Severe congenital stenosis of the left coronary artery ostium and its possible pathogenesis according to current knowledge on coronary artery development.

We report a 72-year-old woman with severe congenital stenosis of the left coronary artery orifice and clinically significant atherosclerotic changes in both the right and left coronary arteries. The stenotic ostium was located at the point at which the left and posterior aortic valve leaflets joined to form the left commissure, just at the distal vertex of the left interleaflet triangle, between the left and posterior aortic sinuses. The right coronary artery was more developed in size than usual, whereas the left coronary artery consisted of a short left main coronary trunk that bifurcated into left anterior descending and left circumflex arteries.

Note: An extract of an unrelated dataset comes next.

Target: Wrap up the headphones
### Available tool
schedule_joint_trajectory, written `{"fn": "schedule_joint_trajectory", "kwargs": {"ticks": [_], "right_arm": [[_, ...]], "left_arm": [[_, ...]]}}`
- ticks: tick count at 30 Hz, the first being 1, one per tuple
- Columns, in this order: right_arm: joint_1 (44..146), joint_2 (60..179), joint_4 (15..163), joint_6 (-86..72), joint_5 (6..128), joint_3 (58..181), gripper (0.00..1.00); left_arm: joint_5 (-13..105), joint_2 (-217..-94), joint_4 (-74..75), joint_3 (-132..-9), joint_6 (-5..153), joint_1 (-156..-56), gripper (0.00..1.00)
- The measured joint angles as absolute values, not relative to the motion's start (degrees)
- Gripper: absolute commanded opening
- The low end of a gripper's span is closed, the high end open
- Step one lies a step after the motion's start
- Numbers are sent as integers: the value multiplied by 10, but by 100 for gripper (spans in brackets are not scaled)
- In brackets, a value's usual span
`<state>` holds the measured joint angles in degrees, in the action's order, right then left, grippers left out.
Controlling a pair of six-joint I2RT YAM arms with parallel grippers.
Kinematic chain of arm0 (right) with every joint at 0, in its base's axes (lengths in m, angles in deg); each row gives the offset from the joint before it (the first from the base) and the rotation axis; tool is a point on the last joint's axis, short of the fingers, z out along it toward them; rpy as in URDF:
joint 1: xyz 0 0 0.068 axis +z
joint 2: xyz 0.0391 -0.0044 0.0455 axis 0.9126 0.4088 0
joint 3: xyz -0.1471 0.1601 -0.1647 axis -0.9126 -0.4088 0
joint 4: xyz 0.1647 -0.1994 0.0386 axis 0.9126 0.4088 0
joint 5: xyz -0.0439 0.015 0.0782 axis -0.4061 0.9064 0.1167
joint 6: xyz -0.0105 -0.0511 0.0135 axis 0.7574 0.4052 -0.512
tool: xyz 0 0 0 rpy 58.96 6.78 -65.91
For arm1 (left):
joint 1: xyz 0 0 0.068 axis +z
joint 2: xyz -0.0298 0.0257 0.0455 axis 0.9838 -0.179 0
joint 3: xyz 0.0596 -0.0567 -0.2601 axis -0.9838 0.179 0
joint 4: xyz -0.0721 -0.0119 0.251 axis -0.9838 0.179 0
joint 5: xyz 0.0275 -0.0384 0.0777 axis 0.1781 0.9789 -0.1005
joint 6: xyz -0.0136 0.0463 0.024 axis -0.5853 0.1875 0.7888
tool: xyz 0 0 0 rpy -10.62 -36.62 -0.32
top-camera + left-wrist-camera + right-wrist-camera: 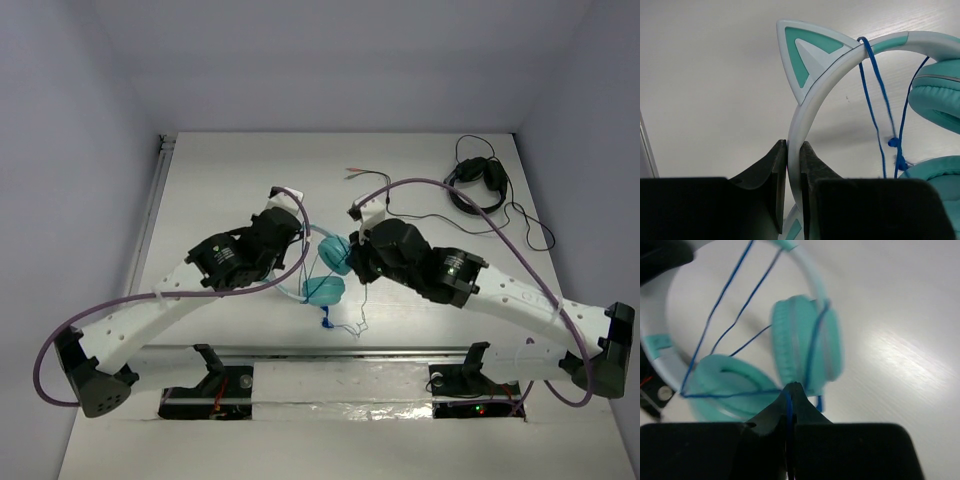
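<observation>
The teal headphones [328, 272] with a white cat-ear headband [815, 95] sit mid-table between my two grippers. My left gripper [794, 150] is shut on the white headband just below a cat ear [807, 55]. The thin blue cable [875, 95] loops over the headband and across the ear cups [800, 347]. My right gripper [789, 392] is shut on the blue cable [788, 410], close against the teal ear cups. In the top view the cable end trails down to a small blue plug [326, 322].
Smaller black headphones [478, 183] with a black cable lie at the back right. A loose cable with red-tipped ends [362, 172] lies at the back middle. A metal rail [340, 352] runs along the near edge between the arm bases.
</observation>
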<state>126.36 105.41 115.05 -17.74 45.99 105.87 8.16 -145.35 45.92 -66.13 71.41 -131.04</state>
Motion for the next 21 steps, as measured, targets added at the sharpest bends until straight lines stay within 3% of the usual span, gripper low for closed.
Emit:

The left coronary artery system was filled retrogradely through two vessels proceeding from the right coronary artery, namely, the conal artery and a well-developed branch that ran across the interventricular septum. This abnormal arrangement of the coronary arteries showed striking functional similarities with atresia of the left main coronary artery. Current knowledge on the morphogenesis of the coronary arteries suggests that the present anomalous coronary artery pattern resulted from the penetration of the anticipated left coronary artery system into the aorta at a totally erroneus site. This hindered the normal development of the ostium, which subsisted as a punctiform, practically nonfunctional opening.